My youngest, not yet two years old, has begun to say her own name. She has been speaking of other things for quite some time. Important words like “shoe” and “mine” and “chicken.” But apparently one can live perfectly well for many, many months without feeling a pressing need to pronounce your own name.
But if I ask … if I say, “Elsa, where is Elsa?” then she will tap her own chest and say “Elsuh-suh.”
She is my fourth child. This means I am under no illusions. I know that even if I write the memory down in her baby book, even if I manage to capture phonetically the doubled sounds of her pronunciation, I will forget. A day will come, sooner than I imagine, when I will find myself unable to recall the particular cadence of my daughter, naming herself at not-quite-two.
This season, this brief summer at home with my children, seems built entirely of such small things. In five years, I doubt I will be able to recall anything of these weeks.
Scripture speaks repeatedly of a “fountain of life.” I am a mother, and I tend a garden. Raising babies and flowers, I have learned to seek that living, renewing water in things that would seem to be the most fleeting. The most temporary. I have learned that the most important things in life are only rarely weighty enough to settle permanently in our memories.
For instance, just when I had entirely forgotten them, the morning glories have returned. Green leaves and deep purple flowers are twining themselves around the spindles of the front porch. Each fall, the vines die. They die utterly, to the tips of their roots, but before the arrival of the first killing freeze, they scatter their seeds.
In early summer, those seeds sprout and stretch and reach for the same spindles of the same front porch. They are the most ephemeral of flowers. Yet, somehow, they are the most enduring. They are, in their way, eternal.
For years I sought eternity by keeping my arms wrapped tightly around solid things. Permanent things. Things known and understood. Things that were sure to last. These were the things I believed had eternal significance.
But years of mothering and years of gardening have taught me to look elsewhere. These years have taught me that I touch the far horizon of forever when I step forward into emptiness, seeking, like a twirling vine, for things unseen. Unknown. Imperfectly understood.
God our maker has “set eternity in the human heart” (Ecclesiastes 3:11). We reach for the far horizon of forever like those vines reaching for the home, the source, they have never actually touched.
It may be that eternity is the home of so many things I have forgotten or misplaced or failed even to notice.
Certainly, eternity is God’s home. The throne room of the One who counts hairs. Bottles tears. Holds sparrows as they fall.
Precious….thanks!
Beautiful imagery.
I heard Beth Moore teach on Monday night and she said we are all ‘temporarily living abroad’. She said our citizenship is in Heaven and we WILL be going home.
Amen!
A thousand amens, Jamee.
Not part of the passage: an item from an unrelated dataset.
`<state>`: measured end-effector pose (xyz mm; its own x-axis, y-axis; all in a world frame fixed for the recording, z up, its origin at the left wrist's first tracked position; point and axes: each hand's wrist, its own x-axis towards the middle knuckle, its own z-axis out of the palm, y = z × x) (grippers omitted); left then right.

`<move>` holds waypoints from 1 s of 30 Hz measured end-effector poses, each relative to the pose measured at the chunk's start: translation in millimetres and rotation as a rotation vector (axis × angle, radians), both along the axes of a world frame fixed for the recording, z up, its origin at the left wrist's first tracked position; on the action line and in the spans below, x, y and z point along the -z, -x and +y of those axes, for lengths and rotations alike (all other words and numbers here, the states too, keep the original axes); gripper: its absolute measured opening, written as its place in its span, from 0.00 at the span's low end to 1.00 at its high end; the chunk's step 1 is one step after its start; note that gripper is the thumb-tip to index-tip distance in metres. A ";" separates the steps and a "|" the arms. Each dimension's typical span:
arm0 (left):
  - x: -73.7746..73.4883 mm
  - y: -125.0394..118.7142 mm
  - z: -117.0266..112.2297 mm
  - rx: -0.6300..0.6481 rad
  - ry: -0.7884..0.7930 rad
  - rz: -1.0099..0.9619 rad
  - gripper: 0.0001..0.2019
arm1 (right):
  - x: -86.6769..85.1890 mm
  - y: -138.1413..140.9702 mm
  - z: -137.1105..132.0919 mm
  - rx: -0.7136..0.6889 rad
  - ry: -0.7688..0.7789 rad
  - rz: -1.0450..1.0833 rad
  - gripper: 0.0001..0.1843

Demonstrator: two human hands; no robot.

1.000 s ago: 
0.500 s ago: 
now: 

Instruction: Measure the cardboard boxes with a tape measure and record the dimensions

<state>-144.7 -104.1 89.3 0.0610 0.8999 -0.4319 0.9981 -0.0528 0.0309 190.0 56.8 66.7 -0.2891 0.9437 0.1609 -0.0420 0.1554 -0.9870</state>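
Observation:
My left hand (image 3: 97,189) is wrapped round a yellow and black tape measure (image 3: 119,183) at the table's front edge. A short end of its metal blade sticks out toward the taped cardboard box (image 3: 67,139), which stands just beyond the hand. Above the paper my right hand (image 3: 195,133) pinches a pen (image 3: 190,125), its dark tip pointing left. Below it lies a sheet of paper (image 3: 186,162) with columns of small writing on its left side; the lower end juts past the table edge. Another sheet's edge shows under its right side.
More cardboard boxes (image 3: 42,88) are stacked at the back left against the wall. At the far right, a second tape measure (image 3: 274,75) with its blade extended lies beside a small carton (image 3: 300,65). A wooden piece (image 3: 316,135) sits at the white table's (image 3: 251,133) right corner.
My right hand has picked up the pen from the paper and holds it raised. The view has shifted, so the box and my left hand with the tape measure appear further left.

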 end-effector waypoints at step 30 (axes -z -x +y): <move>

I’m so grateful for those days (well, moments, really) when I am allowed to see that abroad is not really all that far away. Home is near, praise God.
Beautiful.
What a lovely reminder of the way we’re wired for eternity. And such a beautiful little girl!
Thank you, Stephanie. I’m always so grateful to meet you in this space.
Your daughter is enchanting! And so is this lovely reflection. Thank you, Christie.
Thank you, Diana. It’s true. I find this one enchanting even when she’s throwing a fit (which is a good and a bad thing, I suppose).
Eternity is the home of things forgotten or failed to notice? I like this. I wonder, too, whether it’s the home of answers to questions we never even thought to ask, and the shoulder shrugs to the wrong ones we keep asking.
Anyhow, I like this piece a lot. I’ve been pondering some of the same stuff, only with less beauty. Thanks for putting these words on the screen.
Oh, yes, that too. I hope I lean a little closer every day to the best questions. Thanks for the thoughtful encouragement, Seth. It’s good to have you here.
Oh. My. Goodness. Christie, this was simply beautiful. I think it’s why I write: because I know those ephemeral moments are touchstones of eternity, and I want to taste it for just a little bit longer. Thank you for articulating this so beautifully.